Justice Kennedy’s Silence Speaks Volumes About His Apparent Feelings on Women’s Autonomy

Imani Gandy

Justice Anthony Kennedy’s obsession with human dignity has become a hallmark of his jurisprudence—except where reproductive rights are concerned.

Last week’s decision in Whole Woman’s Health v. Hellerstedt was remarkable not just for what it did say—that two provisions in Texas’s omnibus anti-abortion law were unconstitutional—but for what it didn’t say, and who didn’t say it.

In the lead-up to the decision, many court watchers were deeply concerned that Justice Anthony Kennedy would side with the conservative wing of the court, and that his word about targeted restrictions of abortion providers would signal the death knell of reproductive rights. Although Kennedy came down on the winning side, his notable silence on the “dignity” of those affected by the law still speaks volumes about his apparent feelings on women’s autonomy. That’s because Kennedy’s obsession with human dignity, and where along the fault line of that human dignity various rights fall, has become a hallmark of his jurisprudence—except where reproductive rights are concerned.

His opinion on marriage equality in Obergefell v. Hodges, along with his prior opinions striking down sodomy laws in Lawrence v. Texas and the Defense of Marriage Act in United States v. Windsor, assured us that he recognizes the fundamental human rights and dignity of LGBTQ persons.

On the other hand, as my colleague Jessica Mason Pieklo noted, his concern in Schuette v. Coalition to Defend Affirmative Action about the dignity of the state, specifically the ballot initiative process, assured us that he is willing to sweep aside the dignity of those affected by Michigan’s affirmative action ban in favor of the “‘dignity’ of a ballot process steeped in racism.”

Meanwhile, in his majority opinion in June’s Fisher v. University of Texas, Kennedy upheld the constitutionality of the University of Texas’ affirmative action program, noting that it remained a challenge to this country’s education system “to reconcile the pursuit of diversity with the constitutional promise of equal treatment and dignity.”

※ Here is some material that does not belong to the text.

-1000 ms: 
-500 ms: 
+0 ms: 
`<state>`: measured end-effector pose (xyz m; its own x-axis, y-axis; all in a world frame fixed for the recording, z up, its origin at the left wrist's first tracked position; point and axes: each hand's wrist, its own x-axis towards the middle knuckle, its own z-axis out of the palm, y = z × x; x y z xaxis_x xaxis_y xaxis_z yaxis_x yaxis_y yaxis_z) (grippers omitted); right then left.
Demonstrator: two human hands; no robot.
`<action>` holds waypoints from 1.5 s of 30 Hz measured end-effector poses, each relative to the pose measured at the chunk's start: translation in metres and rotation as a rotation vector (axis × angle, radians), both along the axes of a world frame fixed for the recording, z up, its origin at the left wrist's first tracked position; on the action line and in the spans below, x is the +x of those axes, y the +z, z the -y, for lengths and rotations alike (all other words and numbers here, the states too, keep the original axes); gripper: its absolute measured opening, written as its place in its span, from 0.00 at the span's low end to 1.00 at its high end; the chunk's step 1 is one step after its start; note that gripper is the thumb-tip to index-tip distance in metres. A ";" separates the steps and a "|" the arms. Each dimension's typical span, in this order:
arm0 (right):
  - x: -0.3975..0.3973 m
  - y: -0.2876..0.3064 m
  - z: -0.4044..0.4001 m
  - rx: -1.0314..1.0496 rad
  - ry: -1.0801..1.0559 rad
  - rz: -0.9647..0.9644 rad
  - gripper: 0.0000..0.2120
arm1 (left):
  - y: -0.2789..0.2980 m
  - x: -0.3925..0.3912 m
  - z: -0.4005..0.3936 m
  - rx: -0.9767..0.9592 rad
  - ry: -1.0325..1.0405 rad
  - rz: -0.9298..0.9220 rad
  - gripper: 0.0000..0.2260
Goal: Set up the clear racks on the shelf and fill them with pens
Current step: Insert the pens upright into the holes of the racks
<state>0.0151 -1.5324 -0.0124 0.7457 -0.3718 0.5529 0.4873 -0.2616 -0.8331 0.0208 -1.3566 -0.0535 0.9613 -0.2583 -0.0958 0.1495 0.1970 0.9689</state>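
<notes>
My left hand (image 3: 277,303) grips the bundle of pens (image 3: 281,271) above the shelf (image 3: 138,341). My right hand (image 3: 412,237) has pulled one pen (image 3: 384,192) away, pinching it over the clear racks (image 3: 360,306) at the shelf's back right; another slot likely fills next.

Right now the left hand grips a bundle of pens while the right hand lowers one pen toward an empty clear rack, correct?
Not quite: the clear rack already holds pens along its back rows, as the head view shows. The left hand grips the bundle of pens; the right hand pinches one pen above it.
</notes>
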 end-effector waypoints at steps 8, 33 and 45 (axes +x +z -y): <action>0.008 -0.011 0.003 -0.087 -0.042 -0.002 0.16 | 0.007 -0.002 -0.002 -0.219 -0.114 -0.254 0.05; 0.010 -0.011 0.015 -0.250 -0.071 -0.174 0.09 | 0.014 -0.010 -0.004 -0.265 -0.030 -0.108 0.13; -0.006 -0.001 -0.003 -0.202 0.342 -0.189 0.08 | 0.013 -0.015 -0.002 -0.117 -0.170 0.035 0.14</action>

It is apparent that where Kennedy is concerned, dignity is the alpha and the omega. But when it came to one of the most important reproductive rights cases in decades, he was silent.

This is not entirely surprising: For Kennedy, the dignity granted to pregnant women, as evidenced by his opinions in Planned Parenthood v. Casey and Gonzales v. Carhart, has been steeped in gender-normative claptrap about abortion being a unique choice that has grave consequences for women, abortion providers’ souls, and the dignity of the fetus. And in Whole Woman’s Health, when Kennedy was given another chance to demonstrate to us that he does recognize the dignity of women as women, he froze.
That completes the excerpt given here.